Santa Teresa Gallura is the northern most town of Sardinia. We have a swim at its beach before sun set.
WED 16.09.15
Today we do a boat safari in the Maddalena archipelago. Lots of agents are at the port and try to convince visitors to board their boat. At 10:30 a.m. we start our excursion. First stop is at Isola Sta. Maria. We stay at the beach for an hour or so. Next we berth between Isola Brudelli, Isola Rezzoli and Isola Santa Maria. The water is turquise. The spot is kind of a natural pool. Lots of boats there. We have a swim until jelly fish arrive, then eat a pasta meal. One of the most scenic bays is Cala Corsara at Isola Spargi. We climb the hill at the bay. 5:30 p.m. back at Palau.
THU 18.09.15
We drive to Capo Testa and park the car at the end of the road, walk back and take a small gravel road which ends above the moon valley. Granite rocky mountains all around. We scale down and meet some hippies. They live in the caves all summer. There is a totem at the end of the valley. We walk down to the sea. Back through thornbush we reach the lighthouse. There we have a swim at its small beach which is situated about hundred meters below.
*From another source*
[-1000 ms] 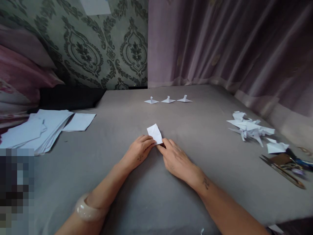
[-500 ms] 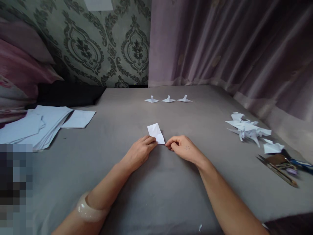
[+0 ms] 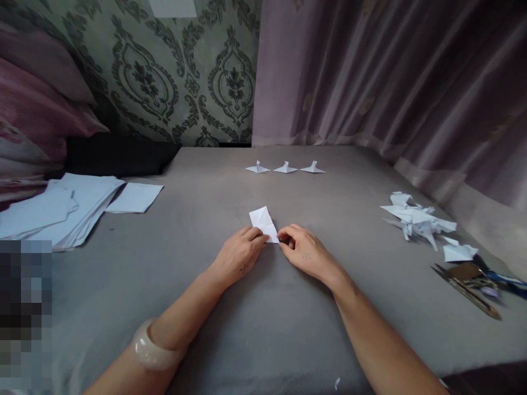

In the afternoon we have a swim at Spiaggia di Marmorata and later at Spiaggia di Rena Maiore, the only beach with breakwater so far.
FRI 19.09.15
On our last day in Sardinia we explore the inland of Gallura. Lots of cork oak groves. We pass by a massive granite monolithe called Monte Pulchiana not far from Tempio Pausania. Latter is a lively city in this montaneous region. It's the city of cork. There are shops where they sell jewelry based on cork. Even cloth made of this material are exposed.
Not far away from Castelsardo we stop at the elephant rock and take some pictures, apparently posing too long. A nervous bloke askes us impolitely to hurry up. Castelsardo is a gem. A rock surrounded by water, colourful houses on its flanks, a castel on top and a cathedral.
The ferry departs on time. We have an Ichnusa (Sardinian beer) watching Sardinia getting smaller and smaller in the evening light.
SAT 20.09.15
Arrival on time at the port of Genua. Driving on the motorways in Liguria requires steady nerves and attention. Lots of curves and short driveways until we reach the plain of the river Po.
That's the end of the log.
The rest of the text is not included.